Il dato paradossale, comunque, è che, secondo un monitoraggio effettuato nel 2004 da Weinman, il 76 percento dei siti islamici terroristici è ospitato da server di proprietà americana. Perché gli USA non intervengono sui server, oscurando i siti che offrono i video dei tagliatori di teste o i manuali per la fabbricazione di armi e tossine? La Cina è un caso famigerato di come si può tagliar fuori un sesto dell’umanità da una rete che sembra incontrollabile: il regime cinese, purtroppo, la controlla eccome. “E’ una situazione molto diversa: una cosa è mettere in piedi una censura di massa, un’altra è riuscire a colpire in modo mirato dei singoli siti”, ci spiega Telmon, “per tagliare fuori un intero paese, come la Cina, il regime può intervenire direttamente sui collegamenti, tipo i cavi sottomarini o i satelliti, che lo fanno comunicare con il resto del mondo, ma questa è una soluzione drastica inutilizzabile per i siti jihadisti”. Tra l’altro, non tutti condividono l’idea di oscurarli: per esempio i paesi scandinavi. Ma se questi siti rimangono indisturbati è anche perché sono una miniera di informazioni per lo stesso antiterrorismo. “La cosa veramente difficile, però, è risalire dal sito al terrorista”, spiega ancora Telmon, “una volta individuata una casa o un computer del jihadista, poi, la polizia può operare con le tecniche classiche d’indagine, ma il problema grosso è arrivarci: internet è il regno delle identità fittizie e delle transazioni con carte di credito clonate.
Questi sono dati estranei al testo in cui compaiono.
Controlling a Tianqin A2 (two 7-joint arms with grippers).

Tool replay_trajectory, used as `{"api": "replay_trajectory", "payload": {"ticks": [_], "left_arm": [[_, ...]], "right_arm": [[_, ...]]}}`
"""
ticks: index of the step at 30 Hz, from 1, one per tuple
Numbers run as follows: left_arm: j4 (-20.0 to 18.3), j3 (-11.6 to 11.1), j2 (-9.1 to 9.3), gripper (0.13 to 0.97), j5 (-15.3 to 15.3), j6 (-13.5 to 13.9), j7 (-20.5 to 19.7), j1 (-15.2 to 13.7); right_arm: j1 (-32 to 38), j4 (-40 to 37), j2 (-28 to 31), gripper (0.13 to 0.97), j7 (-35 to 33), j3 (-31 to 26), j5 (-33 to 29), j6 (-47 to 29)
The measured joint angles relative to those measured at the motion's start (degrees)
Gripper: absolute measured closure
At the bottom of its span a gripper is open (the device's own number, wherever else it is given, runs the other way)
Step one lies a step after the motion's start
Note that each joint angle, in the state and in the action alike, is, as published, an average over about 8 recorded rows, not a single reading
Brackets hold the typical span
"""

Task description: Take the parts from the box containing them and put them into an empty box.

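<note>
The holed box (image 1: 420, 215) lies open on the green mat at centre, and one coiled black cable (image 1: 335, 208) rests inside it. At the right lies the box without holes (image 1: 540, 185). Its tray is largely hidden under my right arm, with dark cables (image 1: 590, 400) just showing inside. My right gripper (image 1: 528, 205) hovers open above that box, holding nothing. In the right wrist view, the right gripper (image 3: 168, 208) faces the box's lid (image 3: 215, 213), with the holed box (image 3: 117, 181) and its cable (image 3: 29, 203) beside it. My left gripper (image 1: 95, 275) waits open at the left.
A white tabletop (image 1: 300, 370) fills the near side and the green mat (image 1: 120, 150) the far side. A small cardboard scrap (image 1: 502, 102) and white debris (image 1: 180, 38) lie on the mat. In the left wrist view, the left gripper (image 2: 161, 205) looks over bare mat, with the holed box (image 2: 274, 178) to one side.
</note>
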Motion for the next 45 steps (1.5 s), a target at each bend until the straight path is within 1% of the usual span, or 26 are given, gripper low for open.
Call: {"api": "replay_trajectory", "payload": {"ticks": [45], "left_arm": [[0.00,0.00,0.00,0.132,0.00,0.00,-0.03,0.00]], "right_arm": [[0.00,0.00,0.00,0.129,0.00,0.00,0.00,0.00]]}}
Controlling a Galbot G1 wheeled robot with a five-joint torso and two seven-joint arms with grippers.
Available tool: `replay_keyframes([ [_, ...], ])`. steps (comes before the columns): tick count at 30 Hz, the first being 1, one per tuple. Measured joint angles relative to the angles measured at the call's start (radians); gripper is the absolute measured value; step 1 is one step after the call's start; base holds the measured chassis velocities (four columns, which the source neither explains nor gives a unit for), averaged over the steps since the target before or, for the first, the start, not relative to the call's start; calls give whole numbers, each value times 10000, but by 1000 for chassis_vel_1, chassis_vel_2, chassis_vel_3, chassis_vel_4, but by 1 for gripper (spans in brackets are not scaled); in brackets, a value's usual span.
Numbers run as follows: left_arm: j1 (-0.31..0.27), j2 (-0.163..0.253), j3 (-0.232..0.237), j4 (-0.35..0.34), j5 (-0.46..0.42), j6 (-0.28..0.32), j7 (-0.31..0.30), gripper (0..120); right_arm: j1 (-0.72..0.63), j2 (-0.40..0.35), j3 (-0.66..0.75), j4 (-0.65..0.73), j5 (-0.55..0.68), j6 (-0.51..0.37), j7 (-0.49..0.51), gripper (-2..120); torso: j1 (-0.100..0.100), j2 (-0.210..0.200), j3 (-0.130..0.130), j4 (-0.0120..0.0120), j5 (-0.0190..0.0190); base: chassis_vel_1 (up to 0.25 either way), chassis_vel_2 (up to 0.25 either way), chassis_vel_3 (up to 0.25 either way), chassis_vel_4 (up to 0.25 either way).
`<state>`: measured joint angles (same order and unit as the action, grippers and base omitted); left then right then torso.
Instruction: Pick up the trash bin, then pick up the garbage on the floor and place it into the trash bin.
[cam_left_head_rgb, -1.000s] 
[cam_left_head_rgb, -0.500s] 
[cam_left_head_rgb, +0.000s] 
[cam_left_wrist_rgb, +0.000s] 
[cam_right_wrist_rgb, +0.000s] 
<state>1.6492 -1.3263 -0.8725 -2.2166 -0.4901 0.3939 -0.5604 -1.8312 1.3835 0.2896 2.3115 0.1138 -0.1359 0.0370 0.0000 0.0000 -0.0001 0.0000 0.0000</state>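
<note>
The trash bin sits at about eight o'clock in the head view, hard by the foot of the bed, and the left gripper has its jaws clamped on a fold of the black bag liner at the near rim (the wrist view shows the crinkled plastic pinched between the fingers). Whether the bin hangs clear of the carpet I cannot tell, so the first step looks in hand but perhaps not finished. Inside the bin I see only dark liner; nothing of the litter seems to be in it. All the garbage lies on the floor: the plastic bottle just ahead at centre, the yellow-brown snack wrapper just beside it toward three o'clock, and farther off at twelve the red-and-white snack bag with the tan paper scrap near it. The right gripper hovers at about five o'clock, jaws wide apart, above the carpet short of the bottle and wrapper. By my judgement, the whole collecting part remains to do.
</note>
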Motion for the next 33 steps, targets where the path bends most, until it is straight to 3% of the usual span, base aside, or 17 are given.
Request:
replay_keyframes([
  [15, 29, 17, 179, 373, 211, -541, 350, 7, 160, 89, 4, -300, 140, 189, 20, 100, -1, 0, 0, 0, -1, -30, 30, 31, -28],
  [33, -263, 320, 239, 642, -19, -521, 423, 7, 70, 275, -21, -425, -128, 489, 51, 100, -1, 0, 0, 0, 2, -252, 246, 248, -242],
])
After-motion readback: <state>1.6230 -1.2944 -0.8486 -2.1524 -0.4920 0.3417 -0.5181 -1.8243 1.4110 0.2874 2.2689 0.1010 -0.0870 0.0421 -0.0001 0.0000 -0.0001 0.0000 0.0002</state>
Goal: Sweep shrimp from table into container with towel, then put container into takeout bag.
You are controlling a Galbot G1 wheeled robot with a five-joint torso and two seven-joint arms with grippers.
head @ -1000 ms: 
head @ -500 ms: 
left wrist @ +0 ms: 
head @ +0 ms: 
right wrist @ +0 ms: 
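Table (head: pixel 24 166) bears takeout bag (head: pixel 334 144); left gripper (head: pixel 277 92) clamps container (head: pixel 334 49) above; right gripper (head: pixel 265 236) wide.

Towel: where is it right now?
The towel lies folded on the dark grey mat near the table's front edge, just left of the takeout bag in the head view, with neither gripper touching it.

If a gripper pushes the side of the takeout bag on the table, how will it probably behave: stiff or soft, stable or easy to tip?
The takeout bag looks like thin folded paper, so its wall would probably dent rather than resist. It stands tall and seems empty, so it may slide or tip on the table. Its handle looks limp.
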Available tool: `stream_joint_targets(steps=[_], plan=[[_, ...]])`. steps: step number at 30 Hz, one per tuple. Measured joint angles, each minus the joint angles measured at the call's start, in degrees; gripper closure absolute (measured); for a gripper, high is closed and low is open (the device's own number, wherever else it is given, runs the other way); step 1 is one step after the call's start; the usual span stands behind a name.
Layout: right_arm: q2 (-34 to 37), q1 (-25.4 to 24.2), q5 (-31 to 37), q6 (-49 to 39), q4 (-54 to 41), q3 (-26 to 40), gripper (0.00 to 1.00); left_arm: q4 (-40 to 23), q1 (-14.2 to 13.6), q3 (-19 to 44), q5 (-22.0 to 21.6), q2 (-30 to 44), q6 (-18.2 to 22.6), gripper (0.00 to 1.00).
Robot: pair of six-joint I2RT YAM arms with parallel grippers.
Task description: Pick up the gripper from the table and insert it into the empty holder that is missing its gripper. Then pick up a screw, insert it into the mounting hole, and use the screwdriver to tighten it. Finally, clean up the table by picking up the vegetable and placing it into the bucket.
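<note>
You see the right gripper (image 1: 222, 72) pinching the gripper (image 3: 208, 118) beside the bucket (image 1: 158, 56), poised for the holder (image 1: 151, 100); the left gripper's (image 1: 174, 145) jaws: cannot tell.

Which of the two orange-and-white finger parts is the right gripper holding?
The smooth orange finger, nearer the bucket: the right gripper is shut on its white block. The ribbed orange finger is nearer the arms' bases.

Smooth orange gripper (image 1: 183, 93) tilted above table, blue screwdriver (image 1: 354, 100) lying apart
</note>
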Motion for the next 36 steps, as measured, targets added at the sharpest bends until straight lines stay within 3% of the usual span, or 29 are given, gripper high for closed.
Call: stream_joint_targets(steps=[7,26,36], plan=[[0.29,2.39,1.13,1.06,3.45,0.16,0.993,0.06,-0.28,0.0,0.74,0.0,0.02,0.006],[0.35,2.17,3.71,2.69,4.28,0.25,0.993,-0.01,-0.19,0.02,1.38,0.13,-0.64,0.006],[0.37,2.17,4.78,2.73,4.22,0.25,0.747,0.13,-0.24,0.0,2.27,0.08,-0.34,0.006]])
I canali per far sparire i pagamenti non mancano e l’intero concetto di tracciabilità su internet è molto teorico”.

 


 

E’ la lingua uno dei grandi sbarramenti al monitoraggio dei siti fondamentalisti da parte dell’antiterrorismo. “Il problema è trovare traduttori che siano in grado di capire come facciano politica attraverso la religione”, racconta un investigatore con un ruolo di primo piano in questa lotta. L’Istituto per l’Oriente C. A. Nallino di Roma (www.ipocan.it) è la più antica istituzione italiana di ricerche sul Vicino Oriente moderno e contemporaneo. E’ un’oasi di cultura, che vanta una gloriosa biblioteca e offre corsi di lingua e cultura arabo-islamica, di persiano, turco, dialetto egiziano e tunisino. Fosse a Londra o negli USA, in anni come questi sarebbe un punto di riferimento per il dibattito sull’immigrazione, l’integrazione e il fondamentalismo. Ma è in Italia. “Sopravviviamo dignitosamente”, racconta il professor Claudio Lo Jacono, presidente dell’Istituto, “ma siamo condannati alla carenza cronica di fondi e, soprattutto, alla marginalizzazione”.